Plans to build thousands of homes must be ditched, say campaigners

A PLANNING blueprint that would see thousands of new homes built on Green Belt sites in east Bristol  should be rejected, town and parish councillors say.

South Gloucestershire Council’s draft Local Plan has been drawn up to set out where developers should be allowed to build more than 22,000 new homes over the next 15 years.

It includes proposals to allow 1,000 new homes to be built in Warmley, nearly 2,000 in Shortwood, 800 in Oldland Common and Bitton and 2,050 near Lyde Green as well as hundreds more in Mangotsfield, Hanham and Wick.

Some of the town and parish councils affected have made formal objections to the plan, claiming that it is not “sound and deliverable”.

A final public consultation on the Local Plan closed in April, with campaigners from the group Save Our Green Spaces South Gloucestershire (SOGS-SG) handing in 167 handwritten responses at Kingswood Civic Centre on the final day.

These, plus the 437 online comments will be submitted with the plan to the government for scrutiny by a planning inspector next year.

Siston Parish Council said in its response that the current infrastructure “cannot support the excessive number of homes proposed”.

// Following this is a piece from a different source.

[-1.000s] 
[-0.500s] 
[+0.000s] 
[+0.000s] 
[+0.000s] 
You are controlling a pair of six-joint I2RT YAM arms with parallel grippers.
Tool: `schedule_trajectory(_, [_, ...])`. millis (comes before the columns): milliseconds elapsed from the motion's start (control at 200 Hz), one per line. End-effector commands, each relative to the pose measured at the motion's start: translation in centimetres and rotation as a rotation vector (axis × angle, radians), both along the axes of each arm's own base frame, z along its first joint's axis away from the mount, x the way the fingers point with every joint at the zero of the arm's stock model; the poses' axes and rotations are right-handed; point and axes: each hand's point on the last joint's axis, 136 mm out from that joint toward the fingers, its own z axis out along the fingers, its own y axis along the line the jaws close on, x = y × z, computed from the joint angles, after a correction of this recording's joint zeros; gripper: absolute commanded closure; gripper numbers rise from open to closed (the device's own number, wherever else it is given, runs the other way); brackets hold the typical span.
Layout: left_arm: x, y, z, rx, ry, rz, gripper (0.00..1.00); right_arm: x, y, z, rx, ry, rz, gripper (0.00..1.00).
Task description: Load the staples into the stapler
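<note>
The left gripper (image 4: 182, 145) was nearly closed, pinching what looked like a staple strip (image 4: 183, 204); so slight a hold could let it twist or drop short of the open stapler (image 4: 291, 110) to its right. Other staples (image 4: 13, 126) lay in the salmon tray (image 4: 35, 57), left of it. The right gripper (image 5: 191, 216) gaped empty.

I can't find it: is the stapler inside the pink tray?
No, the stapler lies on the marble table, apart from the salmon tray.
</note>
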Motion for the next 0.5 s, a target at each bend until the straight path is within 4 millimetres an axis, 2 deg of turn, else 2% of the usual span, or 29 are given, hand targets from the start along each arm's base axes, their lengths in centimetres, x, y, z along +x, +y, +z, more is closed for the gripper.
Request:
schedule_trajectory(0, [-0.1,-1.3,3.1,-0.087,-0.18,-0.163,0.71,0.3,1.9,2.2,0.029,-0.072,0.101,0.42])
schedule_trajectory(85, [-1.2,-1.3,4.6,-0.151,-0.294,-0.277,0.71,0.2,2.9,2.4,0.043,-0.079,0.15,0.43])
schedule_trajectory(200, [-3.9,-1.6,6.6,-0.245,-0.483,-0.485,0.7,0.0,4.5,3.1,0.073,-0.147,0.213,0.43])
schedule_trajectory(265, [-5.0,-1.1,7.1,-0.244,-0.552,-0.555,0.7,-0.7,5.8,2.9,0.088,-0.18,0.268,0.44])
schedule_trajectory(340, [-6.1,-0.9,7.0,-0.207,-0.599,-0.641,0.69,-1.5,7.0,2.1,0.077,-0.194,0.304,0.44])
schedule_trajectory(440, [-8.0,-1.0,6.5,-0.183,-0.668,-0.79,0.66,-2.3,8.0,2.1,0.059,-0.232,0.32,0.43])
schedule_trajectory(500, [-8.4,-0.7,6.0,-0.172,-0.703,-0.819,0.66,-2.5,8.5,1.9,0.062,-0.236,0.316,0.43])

The parish boundaries include all the planned North Warmley New Neighbourhood and part of the Carsons Green and Rockhouse Farm New Neighbourhood development sites at Shortwood.

The council said: “The significant reduction in Green Belt areas will reduce biodiversity, increase flood risks, diminish air and water quality, and limit carbon dioxide absorption. These negative impacts contradict claims that the plan will future proof the community against climate change, regardless of the build quality of new homes.”

It pointed out that some residents already live in a designated Air Quality Management Area, “where levels of nitrogen dioxide are so high as to be a threat to human health” and infrastructure was “already significantly overloaded, particularly the A4174”.

The parish council said South Gloucestershire Council had not proved any “special circumstances” to justify the impact on Green Belt areas within the parish, which would have to accept extensive housing development while other areas “retained uninterrupted Green Belt status”.

Emersons Green Town Council has said its members do not believe the plan is “sound and deliverable” – the two criteria the inspector has to decide on.

The town council said: “The strategy is far too reliant on a small number of large-scale developments to meet the identified housing needs.

It said the experience of delays building Lyde Green’s schools and the lack of new medical services for the area showed that relying on developers to provide or contribute to the infrastructure and services needed was “problematic” – more time and money was needed to ensure infrastructure was put in place, “if it happens at all”.

The town council  said site designated ‘significant’ Green Belt land has been “conveniently downgraded”, so that development “would not be deemed urban sprawl”.

Pucklechurch Parish Council said: “SGC might claim to want what local people want but consultation feedback shows how little they have listened to these people.

“Much of the housing at these new neighbourhoods will be beyond the financial reach of residents on average wages or who currently live in poor housing or unstable tenancies, the very people with housing needs that this plan is meant to address.

“The overall impression is the eastern fringe developments are being driven by profit hungry developers at the expense of local people and the planet.”

The parish council said congestion, flooding, air quality and wildlife would all be affected.

It said: “The focus on urban expansion along the East and Northern Fringes by releasing prime green belt land for development can only be described as a developers’ dream, while disadvantaging many South Gloucestershire communities.”

Launching the consultation in March, South Gloucestershire cabinet councillor Chris Willmore said: “We accept that not everyone will like everything in the Plan; some of the decisions we have had to make have been very difficult. We share local people’s passion to protect the character of the places they love to live. But we would be doing those people and the next generations a disservice if we simply tried to put up a roadblock to any new building.”